Closed norabelrose closed 2 years ago
First of all sorry for the late reply!
This looks great and it is something that we should have done anyway for all our kernels. (Deadlines are no excuses :-) ).
Meanwhile since your commit, Julien Demouth (@jdemouth-nvidia ) has made causal-dot-product about 10x faster so I merged that first. I can try to port what you did for his kernel as well and then merge everything to master. If on the other hand you want to do it yourself you are more than welcome.
Regardless if you still want to pursue that, it looks great and I will definitely be merging it in this or the next week.
Thanks! Angelos
@angeloskath Thanks for your response— glad to hear about the new optimizations!
I'll have a look at it tonight or tomorrow and see if I can resolve the conflicts. I reinstalled my CUDA toolkit and I got some DeepSpeed CUDA kernels working so I think I should be able to test this one on my own machine now. But if you beat me to it that's totally fine, it should be pretty straightforward. Just turning functions into templates and making sure to use the hack for __shared__
memory.
@angeloskath Update: I've made all the initial, obviously necessary changes to the newly optimized kernel on my norabelrose/fast-transformers:fast branch. I realized that it'll be a bit more involved to port this version than the previous version since it uses the special float4 type for vectorization. There doesn't seem to be a way of getting around writing some explicitly specialized code for half-precision there. If I understand this correctly it seems like the best way to do it would be to still use the float4 type to load/store from shared memory but then reinterpret_cast each element of the float4 to a half2 to do the actual math, so you'd be storing 8 scalar values in total for each float4.
I might be able to try coding that up later this week but since you're more experienced with CUDA programming, it would probably be better for you to do it if you have time.
Also, as a side note, the compiler emits an ungodly number of 'warning: expression has no effect" messages, both on lines 361 and 640 where __shfl_xor_sync<scalar_t>(...)

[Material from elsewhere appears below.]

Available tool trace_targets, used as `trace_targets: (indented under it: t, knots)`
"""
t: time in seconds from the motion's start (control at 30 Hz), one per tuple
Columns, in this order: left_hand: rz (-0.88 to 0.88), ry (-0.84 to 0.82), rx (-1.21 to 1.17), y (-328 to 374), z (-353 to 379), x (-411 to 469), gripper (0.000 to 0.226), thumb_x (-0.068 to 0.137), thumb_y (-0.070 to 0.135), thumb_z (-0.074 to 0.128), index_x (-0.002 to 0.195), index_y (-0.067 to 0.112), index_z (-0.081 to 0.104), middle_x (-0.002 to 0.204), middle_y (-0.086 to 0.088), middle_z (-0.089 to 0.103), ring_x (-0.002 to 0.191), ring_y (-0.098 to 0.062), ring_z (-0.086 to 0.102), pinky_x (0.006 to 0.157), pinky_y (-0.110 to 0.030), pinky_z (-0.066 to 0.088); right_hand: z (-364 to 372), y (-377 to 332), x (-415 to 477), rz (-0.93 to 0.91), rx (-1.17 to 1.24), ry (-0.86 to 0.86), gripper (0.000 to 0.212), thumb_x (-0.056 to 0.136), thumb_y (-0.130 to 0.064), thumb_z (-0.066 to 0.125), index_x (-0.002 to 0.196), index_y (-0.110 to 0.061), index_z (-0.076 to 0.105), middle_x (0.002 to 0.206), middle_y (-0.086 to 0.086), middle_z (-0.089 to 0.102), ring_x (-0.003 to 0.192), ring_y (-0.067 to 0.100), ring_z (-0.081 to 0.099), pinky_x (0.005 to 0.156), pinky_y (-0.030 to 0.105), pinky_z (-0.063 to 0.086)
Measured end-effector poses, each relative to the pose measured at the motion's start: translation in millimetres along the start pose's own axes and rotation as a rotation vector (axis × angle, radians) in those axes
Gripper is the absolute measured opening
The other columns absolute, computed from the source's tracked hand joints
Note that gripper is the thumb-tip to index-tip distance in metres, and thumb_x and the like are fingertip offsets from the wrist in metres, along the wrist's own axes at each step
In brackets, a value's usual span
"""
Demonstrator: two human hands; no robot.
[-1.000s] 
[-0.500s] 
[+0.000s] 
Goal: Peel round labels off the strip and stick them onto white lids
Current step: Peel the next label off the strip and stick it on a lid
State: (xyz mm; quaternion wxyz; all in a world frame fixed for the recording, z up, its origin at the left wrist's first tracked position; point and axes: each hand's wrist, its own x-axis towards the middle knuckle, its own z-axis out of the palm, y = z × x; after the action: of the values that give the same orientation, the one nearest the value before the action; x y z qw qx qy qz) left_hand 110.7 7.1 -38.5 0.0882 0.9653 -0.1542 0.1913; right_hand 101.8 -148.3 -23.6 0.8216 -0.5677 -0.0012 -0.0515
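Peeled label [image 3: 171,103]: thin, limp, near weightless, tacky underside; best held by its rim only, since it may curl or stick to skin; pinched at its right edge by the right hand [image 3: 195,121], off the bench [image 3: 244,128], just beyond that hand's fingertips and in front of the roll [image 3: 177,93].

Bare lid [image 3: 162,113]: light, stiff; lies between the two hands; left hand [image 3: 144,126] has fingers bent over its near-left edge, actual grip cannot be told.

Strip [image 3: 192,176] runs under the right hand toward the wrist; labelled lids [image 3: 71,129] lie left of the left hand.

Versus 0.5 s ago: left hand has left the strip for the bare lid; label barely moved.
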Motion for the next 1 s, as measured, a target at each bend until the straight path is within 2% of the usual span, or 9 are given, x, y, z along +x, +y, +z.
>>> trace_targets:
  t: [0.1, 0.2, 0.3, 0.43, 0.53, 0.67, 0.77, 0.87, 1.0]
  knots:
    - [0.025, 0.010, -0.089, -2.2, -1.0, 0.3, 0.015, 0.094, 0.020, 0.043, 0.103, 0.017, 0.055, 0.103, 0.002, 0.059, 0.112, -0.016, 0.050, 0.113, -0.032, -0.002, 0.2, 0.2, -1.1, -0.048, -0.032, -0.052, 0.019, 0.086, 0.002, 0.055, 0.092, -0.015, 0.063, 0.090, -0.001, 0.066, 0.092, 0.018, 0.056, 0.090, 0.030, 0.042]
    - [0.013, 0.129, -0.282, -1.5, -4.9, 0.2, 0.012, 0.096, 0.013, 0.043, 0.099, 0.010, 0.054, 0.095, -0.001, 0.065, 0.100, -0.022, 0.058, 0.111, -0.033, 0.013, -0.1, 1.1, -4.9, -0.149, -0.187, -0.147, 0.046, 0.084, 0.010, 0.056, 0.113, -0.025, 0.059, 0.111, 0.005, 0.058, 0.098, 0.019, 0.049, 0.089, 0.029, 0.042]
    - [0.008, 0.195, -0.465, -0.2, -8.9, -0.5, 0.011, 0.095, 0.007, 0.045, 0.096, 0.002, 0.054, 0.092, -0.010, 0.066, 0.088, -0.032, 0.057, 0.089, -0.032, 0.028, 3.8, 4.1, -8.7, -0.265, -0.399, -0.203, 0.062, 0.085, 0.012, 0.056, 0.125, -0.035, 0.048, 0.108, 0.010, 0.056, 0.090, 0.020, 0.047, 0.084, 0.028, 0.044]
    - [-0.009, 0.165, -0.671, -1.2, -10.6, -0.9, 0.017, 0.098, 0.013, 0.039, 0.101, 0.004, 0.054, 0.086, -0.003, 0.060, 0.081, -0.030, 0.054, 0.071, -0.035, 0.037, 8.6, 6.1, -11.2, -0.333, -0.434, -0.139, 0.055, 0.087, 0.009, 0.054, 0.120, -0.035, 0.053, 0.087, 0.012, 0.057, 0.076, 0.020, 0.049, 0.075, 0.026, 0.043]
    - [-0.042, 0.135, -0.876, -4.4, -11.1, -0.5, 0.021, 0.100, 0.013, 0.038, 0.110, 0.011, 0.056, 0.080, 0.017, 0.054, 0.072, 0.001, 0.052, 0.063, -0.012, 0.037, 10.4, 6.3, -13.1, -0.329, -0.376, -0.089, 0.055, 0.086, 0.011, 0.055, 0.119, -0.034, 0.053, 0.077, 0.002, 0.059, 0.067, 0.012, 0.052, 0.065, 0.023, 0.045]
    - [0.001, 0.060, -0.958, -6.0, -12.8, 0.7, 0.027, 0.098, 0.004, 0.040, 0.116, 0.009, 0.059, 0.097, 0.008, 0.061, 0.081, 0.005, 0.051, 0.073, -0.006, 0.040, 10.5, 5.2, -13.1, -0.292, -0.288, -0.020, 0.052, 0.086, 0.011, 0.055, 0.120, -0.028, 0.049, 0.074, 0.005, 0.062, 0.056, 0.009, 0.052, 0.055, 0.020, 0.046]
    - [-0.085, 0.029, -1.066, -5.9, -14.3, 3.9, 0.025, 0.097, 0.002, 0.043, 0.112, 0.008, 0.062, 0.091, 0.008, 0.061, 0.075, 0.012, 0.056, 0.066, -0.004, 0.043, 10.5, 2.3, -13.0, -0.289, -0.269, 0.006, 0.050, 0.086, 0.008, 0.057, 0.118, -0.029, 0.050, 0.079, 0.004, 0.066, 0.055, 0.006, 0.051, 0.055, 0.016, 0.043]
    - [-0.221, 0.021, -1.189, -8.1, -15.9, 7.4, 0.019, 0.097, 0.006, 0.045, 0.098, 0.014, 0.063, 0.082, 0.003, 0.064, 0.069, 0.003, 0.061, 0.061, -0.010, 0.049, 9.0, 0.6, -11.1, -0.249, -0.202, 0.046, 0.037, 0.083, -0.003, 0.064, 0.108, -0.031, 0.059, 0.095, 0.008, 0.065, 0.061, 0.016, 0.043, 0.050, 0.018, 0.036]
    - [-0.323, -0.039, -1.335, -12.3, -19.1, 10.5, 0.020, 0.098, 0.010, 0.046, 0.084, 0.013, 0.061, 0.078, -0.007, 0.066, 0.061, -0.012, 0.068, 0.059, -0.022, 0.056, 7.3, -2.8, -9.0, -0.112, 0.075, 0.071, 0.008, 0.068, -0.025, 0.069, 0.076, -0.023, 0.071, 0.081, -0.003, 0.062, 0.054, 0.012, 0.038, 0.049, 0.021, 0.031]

is used, and on line 701 where the actual kernel is launched. I'm sort of at a loss for why that's happening since lines 361 and 640 are mutating a local variable, and on line 701 passes the Lhma_params struct by value, but then the kernel mutates buffers using pointers within that struct, so the kernel launch definitely "has an effect." I didn't change either of those lines besides making them generic over scalar_t
. But it's probably some silly mistake on my part I'm just not seeing.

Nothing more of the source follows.